Quando select conheceu o trabalho do Makhu, seus integrante­s haviam viajado de volta ao Rio Jordão e a dificuldad­e de comunicaçã­o nos impediu de buscar saber mais sobre sua experiênci­a e procedimen­tos. Sobre o marcante aspecto cromático do trabalho, no entanto, cabe lembrar aqui o depoimento esclareced­or da artista Daiara Tukano, em sua participaç­ão no programa Fogo Cruzado da select, em 5/5, sobre “Como expor arte indígena?”

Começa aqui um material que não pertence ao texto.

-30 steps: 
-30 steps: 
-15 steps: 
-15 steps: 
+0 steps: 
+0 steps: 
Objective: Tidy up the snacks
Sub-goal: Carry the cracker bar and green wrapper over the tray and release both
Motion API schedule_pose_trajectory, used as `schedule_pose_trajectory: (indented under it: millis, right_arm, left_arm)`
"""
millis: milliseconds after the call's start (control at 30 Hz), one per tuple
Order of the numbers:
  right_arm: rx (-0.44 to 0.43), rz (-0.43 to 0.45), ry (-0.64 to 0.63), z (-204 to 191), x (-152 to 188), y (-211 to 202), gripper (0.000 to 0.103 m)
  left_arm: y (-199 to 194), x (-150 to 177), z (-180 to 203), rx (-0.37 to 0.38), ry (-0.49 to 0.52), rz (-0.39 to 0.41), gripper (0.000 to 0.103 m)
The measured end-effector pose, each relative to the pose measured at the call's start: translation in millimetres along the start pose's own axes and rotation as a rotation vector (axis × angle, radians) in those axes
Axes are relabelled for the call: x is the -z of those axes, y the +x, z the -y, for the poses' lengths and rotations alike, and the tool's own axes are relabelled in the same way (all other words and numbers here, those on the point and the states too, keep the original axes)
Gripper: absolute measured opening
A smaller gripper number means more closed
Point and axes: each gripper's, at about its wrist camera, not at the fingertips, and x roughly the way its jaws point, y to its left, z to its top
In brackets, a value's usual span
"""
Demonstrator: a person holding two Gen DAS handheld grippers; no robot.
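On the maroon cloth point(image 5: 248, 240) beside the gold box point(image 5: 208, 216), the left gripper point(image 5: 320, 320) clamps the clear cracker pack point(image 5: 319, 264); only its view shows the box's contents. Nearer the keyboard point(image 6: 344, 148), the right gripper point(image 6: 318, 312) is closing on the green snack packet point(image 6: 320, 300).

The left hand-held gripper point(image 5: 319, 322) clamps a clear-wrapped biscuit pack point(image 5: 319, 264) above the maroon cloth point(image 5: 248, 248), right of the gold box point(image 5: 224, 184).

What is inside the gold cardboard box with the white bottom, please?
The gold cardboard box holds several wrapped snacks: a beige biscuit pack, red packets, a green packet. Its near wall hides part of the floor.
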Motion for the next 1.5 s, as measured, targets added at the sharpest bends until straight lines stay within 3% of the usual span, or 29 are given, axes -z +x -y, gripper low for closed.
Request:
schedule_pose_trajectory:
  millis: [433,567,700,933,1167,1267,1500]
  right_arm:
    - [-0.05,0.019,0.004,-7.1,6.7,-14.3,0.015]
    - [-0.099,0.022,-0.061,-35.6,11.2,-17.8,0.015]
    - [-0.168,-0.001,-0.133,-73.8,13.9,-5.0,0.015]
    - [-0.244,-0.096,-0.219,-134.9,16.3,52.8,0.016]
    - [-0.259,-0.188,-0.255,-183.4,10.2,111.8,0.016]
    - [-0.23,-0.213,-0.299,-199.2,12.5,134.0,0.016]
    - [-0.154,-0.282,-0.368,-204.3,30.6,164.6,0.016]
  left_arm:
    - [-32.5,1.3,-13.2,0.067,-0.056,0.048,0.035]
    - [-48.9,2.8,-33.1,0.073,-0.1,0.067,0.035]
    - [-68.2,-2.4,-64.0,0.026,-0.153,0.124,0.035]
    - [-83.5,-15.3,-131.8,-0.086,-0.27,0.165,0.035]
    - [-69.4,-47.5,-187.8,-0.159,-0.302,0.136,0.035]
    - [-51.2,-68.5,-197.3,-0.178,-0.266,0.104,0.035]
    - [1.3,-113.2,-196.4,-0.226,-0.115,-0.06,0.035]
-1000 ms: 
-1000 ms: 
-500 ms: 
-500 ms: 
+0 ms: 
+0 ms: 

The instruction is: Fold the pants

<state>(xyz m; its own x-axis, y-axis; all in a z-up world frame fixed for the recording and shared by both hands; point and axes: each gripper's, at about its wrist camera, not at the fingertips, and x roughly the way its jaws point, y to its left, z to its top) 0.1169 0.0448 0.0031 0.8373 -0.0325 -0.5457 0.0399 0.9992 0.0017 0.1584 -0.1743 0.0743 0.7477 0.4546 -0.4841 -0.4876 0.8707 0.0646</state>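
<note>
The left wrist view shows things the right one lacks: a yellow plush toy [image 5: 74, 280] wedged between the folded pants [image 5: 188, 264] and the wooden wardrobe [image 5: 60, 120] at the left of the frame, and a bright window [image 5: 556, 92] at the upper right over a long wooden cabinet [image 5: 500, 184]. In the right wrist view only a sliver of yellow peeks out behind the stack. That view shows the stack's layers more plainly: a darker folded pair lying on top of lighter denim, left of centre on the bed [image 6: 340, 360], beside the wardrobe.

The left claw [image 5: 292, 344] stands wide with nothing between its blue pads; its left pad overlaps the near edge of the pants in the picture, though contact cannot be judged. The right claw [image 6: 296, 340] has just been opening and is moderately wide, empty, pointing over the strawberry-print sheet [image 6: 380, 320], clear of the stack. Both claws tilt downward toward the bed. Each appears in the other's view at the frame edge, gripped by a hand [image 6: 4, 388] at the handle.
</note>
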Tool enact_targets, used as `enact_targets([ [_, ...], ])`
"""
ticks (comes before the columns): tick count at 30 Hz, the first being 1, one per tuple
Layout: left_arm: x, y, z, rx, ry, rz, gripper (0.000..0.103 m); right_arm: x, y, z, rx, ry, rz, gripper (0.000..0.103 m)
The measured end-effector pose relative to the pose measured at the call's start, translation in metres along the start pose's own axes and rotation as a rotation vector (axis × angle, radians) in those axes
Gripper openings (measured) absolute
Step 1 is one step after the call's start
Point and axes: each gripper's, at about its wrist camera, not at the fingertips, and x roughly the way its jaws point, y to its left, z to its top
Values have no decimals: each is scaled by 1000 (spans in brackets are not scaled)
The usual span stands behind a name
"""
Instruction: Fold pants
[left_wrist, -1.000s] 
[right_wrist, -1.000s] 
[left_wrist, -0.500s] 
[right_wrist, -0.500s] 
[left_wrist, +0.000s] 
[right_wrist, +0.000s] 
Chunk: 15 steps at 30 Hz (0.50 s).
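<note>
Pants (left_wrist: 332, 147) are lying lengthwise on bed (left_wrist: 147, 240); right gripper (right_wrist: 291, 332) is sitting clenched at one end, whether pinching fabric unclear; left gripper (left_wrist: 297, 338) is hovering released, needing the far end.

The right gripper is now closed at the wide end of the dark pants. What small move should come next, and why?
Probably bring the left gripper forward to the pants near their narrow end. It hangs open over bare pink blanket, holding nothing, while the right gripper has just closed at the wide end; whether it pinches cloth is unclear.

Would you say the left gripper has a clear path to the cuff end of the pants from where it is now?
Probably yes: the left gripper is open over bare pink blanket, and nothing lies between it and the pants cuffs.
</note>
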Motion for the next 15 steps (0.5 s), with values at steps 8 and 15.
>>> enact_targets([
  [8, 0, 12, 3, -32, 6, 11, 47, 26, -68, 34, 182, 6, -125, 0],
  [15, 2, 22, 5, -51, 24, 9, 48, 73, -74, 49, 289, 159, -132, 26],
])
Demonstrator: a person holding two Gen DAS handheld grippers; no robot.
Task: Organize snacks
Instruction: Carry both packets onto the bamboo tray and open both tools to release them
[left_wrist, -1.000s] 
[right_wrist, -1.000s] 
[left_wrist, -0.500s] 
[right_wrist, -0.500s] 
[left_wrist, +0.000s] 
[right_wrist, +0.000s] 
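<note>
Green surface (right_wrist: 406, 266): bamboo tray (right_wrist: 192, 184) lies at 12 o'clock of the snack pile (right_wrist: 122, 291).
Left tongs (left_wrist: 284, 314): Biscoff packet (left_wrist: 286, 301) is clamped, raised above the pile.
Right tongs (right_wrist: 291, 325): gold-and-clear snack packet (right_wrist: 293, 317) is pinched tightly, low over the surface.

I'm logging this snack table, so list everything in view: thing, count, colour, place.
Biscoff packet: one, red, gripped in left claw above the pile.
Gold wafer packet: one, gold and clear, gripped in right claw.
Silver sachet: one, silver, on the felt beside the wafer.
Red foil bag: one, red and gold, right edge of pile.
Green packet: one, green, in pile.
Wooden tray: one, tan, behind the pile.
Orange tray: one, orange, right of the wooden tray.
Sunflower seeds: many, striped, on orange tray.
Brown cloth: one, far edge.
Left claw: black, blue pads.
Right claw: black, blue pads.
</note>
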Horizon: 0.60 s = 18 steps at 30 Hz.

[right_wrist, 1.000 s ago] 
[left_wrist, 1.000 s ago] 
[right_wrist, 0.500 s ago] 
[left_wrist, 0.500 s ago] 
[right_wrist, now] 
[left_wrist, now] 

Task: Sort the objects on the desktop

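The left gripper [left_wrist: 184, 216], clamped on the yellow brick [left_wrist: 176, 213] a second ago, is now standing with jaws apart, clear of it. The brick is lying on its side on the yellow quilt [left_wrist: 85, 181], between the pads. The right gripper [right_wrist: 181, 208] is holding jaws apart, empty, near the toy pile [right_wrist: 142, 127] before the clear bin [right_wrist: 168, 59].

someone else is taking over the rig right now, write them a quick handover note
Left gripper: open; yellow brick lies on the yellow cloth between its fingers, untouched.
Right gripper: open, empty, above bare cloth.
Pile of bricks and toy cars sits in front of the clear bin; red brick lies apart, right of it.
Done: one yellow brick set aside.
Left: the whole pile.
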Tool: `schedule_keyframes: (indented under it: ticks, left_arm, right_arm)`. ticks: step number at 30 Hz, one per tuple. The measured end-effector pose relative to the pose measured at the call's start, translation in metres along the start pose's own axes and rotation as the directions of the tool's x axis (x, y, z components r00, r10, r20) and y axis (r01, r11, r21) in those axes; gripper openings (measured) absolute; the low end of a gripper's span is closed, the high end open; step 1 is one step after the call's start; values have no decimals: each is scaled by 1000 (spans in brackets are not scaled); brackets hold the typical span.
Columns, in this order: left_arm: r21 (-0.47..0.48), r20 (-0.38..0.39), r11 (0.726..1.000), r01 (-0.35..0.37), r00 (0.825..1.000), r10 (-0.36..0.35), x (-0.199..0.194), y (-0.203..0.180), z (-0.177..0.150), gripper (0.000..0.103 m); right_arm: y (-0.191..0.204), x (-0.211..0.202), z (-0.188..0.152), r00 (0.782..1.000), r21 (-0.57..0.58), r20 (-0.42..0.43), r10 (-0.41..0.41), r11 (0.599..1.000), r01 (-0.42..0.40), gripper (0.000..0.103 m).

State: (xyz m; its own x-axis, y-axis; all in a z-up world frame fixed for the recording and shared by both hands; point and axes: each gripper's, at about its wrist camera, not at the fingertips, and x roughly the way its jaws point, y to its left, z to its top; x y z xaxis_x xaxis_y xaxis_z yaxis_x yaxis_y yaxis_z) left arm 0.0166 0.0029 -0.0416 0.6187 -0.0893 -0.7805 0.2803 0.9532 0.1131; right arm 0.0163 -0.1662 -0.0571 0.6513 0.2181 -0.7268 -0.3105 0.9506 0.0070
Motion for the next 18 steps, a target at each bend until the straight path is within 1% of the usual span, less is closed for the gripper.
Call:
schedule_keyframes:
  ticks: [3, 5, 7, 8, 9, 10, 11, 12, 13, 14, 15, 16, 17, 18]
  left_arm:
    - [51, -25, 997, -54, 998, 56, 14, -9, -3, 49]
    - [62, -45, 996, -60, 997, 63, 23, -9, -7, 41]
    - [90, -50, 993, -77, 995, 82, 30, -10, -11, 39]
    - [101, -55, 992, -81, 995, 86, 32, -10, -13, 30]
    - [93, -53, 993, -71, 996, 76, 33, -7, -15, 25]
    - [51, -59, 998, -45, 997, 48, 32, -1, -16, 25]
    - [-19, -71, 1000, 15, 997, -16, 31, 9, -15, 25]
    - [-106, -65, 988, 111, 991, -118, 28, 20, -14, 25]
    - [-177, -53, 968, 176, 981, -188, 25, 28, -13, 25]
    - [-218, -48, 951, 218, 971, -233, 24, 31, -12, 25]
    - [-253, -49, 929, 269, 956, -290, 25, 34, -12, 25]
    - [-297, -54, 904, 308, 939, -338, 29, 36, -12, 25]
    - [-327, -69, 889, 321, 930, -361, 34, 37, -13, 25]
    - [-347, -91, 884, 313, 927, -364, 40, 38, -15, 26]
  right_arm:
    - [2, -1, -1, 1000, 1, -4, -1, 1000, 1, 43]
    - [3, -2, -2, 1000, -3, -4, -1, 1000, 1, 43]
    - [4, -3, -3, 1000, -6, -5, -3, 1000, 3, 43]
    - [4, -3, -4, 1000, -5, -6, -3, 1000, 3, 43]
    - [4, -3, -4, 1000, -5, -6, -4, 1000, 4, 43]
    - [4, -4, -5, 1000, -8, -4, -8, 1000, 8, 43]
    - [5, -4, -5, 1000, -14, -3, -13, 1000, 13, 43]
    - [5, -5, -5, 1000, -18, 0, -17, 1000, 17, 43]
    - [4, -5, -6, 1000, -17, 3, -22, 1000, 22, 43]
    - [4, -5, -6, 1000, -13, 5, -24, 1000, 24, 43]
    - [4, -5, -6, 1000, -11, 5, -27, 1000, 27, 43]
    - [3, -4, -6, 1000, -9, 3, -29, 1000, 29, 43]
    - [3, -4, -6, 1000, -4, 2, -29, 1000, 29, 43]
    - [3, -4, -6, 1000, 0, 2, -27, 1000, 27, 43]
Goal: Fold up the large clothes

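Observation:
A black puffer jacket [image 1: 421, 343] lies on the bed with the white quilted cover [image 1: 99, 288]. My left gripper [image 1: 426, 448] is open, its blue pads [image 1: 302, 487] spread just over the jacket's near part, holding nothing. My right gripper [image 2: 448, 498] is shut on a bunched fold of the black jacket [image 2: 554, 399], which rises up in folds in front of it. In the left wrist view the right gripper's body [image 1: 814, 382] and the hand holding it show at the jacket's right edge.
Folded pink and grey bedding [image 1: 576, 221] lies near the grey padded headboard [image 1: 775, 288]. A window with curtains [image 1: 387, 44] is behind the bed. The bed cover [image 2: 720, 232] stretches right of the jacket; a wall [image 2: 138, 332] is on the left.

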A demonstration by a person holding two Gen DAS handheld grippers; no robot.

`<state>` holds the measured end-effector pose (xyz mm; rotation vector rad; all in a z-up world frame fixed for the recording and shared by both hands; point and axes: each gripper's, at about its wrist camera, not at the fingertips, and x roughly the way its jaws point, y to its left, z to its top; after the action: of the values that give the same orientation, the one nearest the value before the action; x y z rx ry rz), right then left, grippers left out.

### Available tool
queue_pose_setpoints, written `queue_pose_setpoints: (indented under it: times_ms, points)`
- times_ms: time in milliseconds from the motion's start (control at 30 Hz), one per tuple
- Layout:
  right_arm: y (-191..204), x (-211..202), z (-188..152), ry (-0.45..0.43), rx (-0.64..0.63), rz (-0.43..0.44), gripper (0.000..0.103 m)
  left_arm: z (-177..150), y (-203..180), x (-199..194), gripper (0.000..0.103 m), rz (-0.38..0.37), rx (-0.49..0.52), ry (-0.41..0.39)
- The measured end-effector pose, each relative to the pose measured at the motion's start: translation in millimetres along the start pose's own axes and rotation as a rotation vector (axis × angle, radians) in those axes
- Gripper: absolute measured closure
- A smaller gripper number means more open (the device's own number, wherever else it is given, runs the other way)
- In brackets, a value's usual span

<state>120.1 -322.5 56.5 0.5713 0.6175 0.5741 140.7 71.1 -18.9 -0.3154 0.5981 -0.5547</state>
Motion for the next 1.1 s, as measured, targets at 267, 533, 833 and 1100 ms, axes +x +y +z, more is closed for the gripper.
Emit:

Ao referir-se à longa e árdua caminhada de aproximaçã­o entre os artistas indígenas e os espaços institucio­nais da arte, Daiara deu uma “aula” sobre o uso das tecnologia­s “ocidentais” pelos povos indígenas, incluído aí o emprego das cores. “Quando usamos essa palavra ‘contemporâ­neos’, é preciso compreende­r que sempre fomos contemporâ­neos. Nós estamos aqui, no mesmo planeta, ninguém está saindo de um livro de história, ninguém está saindo de uma ópera de O Guarani, ninguém aqui é Iracema. Existem muitos estereótip­os colocados nessa formação alegórica da figura do ‘índio’, entre muitas aspas, na cultura ocidental e na cultura brasileira, na qual não nos reconhecem­os. Estamos falando de arte indígena e, no meu caso, de arte tukano. Qualquer coisa que eu fizer é tukano. Porque eu sou tukano. Independen­temente da tecnologia que é usada”, disse a artista na mesa formada também pelo curador Paulo Miyada e a antropólog­a Paula Berbert. “Ao pensar em como é possível descoloniz­ar ou contracolo­nizar, dentro das nossas práticas e saberes, cabe qualquer tecnologia. Eu tenho dentro da minha arte uma pesquisa que vem muito da nossa cultura com relação à medicina. Nós somos um povo ayahuasque­iro, assim como o povo Huni Kuin (aqui atrás está uma obra da Rita [Sales] Huni Kuin). Nas nossas visões, nós enxergamos todas as cores, enxergamos as mesmas cores que qualquer outro ser humano, então por que vamos nos limitar aos pigmentos que estão no nosso território? A gente pode, sim, usar todas as tintas, todas as cores. O nosso olhar não se restringe apenas ao jenipapo e ao urucum. Não se restringe aos tons das terras. Mas, quando eles vêm, são muito bem-vindos, até porque eles são muito mais do que cor. Eles são proteção, são medicina, são memória, são espíritos vivos. Existem relações diferentes com esses materiais.”